After dismissing the remaining squad members, the Watch Master ordered Corbulo to approach. Corbulo complied, taking several firm steps forwards.

"Having read over the intelligence about you, it seems you would be a moulder of the future of your chapter. While you may know a great deal, there are alien horrors beyond reckoning. Many I have seen first hand and this ship contains a library documenting vast amounts of knowledge of such things. Should you secure this technology for me, I will grant you access to the library. From what I gather, such knowledge would be of the utmost value to you and your chapter. Should you fail...."

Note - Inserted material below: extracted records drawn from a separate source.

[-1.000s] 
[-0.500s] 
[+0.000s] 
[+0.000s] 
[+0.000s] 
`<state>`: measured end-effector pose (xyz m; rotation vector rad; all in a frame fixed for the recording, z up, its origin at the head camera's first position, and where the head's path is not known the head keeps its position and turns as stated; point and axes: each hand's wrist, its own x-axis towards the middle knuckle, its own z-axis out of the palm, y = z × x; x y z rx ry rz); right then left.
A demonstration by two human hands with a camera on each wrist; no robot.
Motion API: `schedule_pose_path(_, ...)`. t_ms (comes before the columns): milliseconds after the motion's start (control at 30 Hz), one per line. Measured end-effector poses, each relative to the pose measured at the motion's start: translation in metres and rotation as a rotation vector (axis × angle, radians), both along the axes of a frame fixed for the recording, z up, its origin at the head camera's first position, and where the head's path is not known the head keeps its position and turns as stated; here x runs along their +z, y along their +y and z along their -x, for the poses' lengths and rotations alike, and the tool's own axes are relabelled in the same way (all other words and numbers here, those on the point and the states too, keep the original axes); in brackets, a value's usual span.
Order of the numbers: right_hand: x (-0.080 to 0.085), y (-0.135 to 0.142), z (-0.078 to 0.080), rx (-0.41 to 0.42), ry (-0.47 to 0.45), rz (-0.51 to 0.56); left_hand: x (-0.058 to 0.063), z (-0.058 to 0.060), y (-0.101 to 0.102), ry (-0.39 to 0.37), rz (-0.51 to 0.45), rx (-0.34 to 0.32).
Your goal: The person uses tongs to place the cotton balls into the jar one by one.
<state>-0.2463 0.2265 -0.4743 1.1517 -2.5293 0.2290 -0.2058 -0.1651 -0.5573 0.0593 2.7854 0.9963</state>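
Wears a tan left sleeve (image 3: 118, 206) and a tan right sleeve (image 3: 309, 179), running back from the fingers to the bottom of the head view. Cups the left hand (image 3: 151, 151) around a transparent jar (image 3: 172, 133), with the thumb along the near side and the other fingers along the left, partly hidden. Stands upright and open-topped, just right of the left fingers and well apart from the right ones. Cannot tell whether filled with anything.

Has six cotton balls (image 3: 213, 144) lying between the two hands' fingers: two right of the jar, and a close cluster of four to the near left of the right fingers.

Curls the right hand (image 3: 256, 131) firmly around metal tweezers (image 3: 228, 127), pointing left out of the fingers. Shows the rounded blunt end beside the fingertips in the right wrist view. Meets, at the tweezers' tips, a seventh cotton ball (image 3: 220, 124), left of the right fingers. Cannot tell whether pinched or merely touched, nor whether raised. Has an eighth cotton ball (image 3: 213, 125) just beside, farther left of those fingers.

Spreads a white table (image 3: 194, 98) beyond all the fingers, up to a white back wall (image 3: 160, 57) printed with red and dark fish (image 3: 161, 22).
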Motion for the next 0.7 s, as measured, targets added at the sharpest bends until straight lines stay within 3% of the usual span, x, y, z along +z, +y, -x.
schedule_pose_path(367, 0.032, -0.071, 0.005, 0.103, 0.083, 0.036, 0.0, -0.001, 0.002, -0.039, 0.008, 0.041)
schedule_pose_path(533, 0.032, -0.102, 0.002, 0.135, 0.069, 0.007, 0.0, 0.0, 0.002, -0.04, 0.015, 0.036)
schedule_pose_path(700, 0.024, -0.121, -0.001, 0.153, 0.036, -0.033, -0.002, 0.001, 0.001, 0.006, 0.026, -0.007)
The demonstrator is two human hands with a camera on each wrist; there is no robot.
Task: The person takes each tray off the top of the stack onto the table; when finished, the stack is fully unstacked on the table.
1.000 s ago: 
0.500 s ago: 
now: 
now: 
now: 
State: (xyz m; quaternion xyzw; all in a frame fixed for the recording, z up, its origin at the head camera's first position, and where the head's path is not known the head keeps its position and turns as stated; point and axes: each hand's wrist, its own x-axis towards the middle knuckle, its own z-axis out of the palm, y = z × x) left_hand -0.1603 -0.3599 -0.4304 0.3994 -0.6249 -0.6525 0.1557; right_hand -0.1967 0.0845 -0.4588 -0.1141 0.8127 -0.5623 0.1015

Corbulo noticed the Watch Master's cold grin, completing his unfinished sentence just as well as any words could. _If I fail_ Corbulo thought, a sick feeling creeping into his stomach. _I'll have failed the chapter, I cannot let that happen._ He steeled himself. _Nothing in this galaxy will stop me from succeeding in this task, I will do whatever it takes._ He nodded in understanding and turned sharply, leaving the room briskly and without a word.

He reached his room and finished his weapon maintenance. He then attached all of his equipment to his freshly polished armour. He once again left and went to the hangar. He walked towards the massive, bulky form of the thunderhawk and clambered within it. Sitting down on one of the chairs that were in rows across the side of the vehicle, Corbulo placed his helmet on the arm rest to his right, then he took out a small, slim data file. The screen flickered on, lighting up his bare face. He began to survey the small pad, going over the potential routes the squad could take across the planet's surface.


----------



## Romero's Own (Apr 10, 2012)

Huskar woke with a start as the screen flashed into life and the voice echoed inside the room. Huskar sat bolt upright and drew his force sword, before realizing where he was and lowering the sword. Huskar allowed himself a slight smile at his own expense. The voice repeated itself and Huskar turned and rose from his resting place, as he stood the message repeated itself.
"Space Marines, assemble at the holo-deck immediately."
Huskar reached into the nearby chest and withdrew his helmet and bolt pistol. He fastened on his helmet, sheathed his sword and holstered his bolt pistol before turning and walking from his room. 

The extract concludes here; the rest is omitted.